» **What the task requires**
Only the lines of the data holding the string "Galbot" need to be returned.

┌──

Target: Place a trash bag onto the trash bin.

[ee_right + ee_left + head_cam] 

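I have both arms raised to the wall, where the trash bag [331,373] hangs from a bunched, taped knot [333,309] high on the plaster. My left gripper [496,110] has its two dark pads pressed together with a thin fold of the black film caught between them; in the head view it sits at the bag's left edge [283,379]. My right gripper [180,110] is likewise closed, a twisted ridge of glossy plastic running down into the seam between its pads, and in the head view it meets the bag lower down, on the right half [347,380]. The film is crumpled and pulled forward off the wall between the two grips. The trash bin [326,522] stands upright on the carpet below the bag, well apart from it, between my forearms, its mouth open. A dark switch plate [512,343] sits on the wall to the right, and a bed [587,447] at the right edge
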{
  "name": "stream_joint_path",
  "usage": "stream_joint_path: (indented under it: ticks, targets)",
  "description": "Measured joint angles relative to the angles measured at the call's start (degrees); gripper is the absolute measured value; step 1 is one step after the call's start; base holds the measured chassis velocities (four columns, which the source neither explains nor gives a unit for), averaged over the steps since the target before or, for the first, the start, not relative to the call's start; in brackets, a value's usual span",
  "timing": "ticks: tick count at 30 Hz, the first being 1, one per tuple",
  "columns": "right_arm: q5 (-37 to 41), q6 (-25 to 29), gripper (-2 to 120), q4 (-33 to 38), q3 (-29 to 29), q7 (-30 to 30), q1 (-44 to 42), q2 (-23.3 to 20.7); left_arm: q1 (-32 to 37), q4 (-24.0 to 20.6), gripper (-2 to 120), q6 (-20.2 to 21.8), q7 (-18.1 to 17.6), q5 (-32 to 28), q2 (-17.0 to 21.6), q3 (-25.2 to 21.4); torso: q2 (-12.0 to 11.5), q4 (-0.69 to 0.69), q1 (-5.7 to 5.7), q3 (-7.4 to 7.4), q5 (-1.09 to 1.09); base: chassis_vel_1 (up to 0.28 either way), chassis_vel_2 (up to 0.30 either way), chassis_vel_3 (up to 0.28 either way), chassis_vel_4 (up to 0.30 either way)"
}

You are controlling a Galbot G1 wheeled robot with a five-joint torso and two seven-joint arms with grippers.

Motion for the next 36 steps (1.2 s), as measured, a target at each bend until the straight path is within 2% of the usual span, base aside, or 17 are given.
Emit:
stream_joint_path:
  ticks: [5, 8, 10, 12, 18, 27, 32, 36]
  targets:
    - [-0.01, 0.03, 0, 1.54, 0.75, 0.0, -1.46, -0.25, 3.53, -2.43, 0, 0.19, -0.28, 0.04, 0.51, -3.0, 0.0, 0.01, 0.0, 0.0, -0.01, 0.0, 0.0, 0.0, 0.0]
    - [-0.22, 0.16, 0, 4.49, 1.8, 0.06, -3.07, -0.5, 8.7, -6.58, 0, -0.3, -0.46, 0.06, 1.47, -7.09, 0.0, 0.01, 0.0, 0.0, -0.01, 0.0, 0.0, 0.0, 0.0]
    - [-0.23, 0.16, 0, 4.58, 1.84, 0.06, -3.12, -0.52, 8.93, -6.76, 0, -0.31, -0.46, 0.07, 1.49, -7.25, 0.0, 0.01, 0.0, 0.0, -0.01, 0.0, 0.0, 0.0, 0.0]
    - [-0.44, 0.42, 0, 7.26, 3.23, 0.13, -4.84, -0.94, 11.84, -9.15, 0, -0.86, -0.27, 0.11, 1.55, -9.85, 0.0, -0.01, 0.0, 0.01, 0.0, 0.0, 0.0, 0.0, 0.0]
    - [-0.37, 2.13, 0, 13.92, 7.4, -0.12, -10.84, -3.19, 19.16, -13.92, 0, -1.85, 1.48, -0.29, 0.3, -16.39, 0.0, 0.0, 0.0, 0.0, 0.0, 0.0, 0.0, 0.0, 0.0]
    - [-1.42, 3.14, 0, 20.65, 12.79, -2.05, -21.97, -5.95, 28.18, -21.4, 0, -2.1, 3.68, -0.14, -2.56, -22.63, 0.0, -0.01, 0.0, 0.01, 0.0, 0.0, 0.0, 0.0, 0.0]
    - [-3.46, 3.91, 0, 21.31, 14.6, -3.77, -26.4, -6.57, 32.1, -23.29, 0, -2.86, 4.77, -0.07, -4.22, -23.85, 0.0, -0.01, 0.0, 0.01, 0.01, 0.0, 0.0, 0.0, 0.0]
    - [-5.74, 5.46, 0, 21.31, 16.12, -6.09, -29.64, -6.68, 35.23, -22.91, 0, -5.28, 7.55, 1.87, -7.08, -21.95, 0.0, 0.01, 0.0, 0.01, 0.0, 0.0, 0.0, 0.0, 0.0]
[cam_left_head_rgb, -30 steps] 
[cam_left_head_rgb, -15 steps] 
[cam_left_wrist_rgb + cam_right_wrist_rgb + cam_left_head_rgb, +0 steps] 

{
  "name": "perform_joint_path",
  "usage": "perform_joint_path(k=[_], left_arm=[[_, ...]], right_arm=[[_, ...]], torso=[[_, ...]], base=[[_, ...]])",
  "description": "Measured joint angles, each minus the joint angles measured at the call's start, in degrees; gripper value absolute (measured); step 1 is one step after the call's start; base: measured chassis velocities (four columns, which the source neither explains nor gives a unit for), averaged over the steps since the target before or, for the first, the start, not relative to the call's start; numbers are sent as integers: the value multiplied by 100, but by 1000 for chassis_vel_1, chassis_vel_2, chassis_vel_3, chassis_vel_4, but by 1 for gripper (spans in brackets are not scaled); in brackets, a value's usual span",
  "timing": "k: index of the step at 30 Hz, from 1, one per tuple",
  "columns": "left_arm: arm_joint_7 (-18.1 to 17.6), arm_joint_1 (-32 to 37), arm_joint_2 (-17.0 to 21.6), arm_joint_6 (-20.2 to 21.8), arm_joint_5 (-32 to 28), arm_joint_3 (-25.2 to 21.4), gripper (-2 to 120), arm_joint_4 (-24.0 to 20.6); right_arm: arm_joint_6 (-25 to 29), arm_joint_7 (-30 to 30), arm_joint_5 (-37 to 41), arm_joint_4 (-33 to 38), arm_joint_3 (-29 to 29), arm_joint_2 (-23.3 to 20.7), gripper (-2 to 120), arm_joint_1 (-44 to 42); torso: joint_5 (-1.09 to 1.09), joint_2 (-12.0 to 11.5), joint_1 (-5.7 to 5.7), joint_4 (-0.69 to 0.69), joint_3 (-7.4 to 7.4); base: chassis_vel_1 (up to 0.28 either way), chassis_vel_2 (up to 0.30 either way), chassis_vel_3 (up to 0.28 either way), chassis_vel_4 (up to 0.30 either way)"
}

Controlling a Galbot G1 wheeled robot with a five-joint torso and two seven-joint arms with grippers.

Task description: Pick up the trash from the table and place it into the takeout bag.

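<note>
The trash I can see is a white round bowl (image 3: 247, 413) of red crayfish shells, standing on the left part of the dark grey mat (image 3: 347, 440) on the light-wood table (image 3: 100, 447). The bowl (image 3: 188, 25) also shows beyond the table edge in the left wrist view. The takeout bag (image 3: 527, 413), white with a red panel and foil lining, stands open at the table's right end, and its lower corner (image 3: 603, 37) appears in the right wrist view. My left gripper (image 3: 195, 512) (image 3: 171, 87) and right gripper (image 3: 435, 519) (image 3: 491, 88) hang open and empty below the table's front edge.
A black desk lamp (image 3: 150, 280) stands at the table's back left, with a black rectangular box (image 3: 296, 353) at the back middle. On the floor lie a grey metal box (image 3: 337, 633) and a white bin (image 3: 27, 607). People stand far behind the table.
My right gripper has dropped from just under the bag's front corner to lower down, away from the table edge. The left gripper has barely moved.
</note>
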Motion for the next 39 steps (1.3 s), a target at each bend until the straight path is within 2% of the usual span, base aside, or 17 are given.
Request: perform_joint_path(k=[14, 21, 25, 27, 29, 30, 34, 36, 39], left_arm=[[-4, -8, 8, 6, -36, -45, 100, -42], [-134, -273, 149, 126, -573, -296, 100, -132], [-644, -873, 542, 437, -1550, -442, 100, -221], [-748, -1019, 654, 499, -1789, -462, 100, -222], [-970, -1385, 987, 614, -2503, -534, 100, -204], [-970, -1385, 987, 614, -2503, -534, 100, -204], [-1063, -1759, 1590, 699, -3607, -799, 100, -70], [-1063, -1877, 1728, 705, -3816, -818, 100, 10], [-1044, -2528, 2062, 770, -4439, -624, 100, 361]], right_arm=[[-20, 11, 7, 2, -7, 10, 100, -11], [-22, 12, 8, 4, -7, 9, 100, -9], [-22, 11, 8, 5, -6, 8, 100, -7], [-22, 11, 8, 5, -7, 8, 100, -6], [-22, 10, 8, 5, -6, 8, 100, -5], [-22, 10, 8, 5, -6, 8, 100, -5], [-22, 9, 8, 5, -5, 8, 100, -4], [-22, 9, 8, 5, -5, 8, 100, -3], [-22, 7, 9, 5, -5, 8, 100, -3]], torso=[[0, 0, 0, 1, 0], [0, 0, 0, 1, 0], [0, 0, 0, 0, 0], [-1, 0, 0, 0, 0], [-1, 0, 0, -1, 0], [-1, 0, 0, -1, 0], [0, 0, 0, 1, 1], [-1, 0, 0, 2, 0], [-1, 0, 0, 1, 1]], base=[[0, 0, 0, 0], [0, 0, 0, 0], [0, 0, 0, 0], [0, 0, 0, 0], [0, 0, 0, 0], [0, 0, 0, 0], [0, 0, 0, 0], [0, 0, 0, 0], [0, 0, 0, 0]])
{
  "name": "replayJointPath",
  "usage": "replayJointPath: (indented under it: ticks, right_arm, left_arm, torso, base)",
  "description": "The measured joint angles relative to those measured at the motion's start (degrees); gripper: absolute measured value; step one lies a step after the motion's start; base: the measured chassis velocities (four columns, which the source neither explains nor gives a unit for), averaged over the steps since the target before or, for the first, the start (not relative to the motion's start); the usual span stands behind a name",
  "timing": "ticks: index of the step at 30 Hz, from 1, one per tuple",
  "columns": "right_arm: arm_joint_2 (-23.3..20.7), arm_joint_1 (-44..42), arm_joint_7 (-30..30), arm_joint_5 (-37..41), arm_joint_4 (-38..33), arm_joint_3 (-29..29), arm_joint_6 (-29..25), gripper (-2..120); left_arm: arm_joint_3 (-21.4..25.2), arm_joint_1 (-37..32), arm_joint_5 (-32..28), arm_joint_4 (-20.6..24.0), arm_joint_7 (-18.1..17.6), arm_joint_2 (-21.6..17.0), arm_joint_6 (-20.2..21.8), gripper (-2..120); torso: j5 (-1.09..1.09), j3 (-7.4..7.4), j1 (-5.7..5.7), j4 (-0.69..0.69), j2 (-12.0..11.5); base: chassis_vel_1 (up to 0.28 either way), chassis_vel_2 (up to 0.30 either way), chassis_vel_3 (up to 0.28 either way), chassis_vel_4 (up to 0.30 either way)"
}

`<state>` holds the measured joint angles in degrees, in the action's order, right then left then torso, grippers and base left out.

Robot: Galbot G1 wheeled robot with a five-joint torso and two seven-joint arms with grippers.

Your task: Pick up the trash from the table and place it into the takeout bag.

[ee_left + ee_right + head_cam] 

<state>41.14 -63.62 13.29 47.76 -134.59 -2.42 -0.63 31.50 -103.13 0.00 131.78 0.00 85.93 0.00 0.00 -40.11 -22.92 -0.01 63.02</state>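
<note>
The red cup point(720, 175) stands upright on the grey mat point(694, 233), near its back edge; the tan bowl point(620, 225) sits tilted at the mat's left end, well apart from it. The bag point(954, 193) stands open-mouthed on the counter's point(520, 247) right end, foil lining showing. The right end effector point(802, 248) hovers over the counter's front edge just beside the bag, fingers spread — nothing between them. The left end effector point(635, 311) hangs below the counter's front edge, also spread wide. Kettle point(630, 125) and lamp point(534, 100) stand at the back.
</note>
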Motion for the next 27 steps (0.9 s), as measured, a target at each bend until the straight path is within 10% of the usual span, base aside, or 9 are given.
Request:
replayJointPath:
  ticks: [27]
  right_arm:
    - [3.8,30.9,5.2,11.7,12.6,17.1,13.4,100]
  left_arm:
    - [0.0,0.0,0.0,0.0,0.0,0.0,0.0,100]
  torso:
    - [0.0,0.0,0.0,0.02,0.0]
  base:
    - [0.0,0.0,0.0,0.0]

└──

» **Solved problem**
You are controlling a Galbot G1 wheeled robot with a five-joint torso and two seven-joint arms with grippers.
Controlling a Galbot G1 wheeled robot with a five-joint torso and two seven-joint arms with grippers.
Robot: Galbot G1 wheeled robot with a five-joint torso and two seven-joint arms with grippers.

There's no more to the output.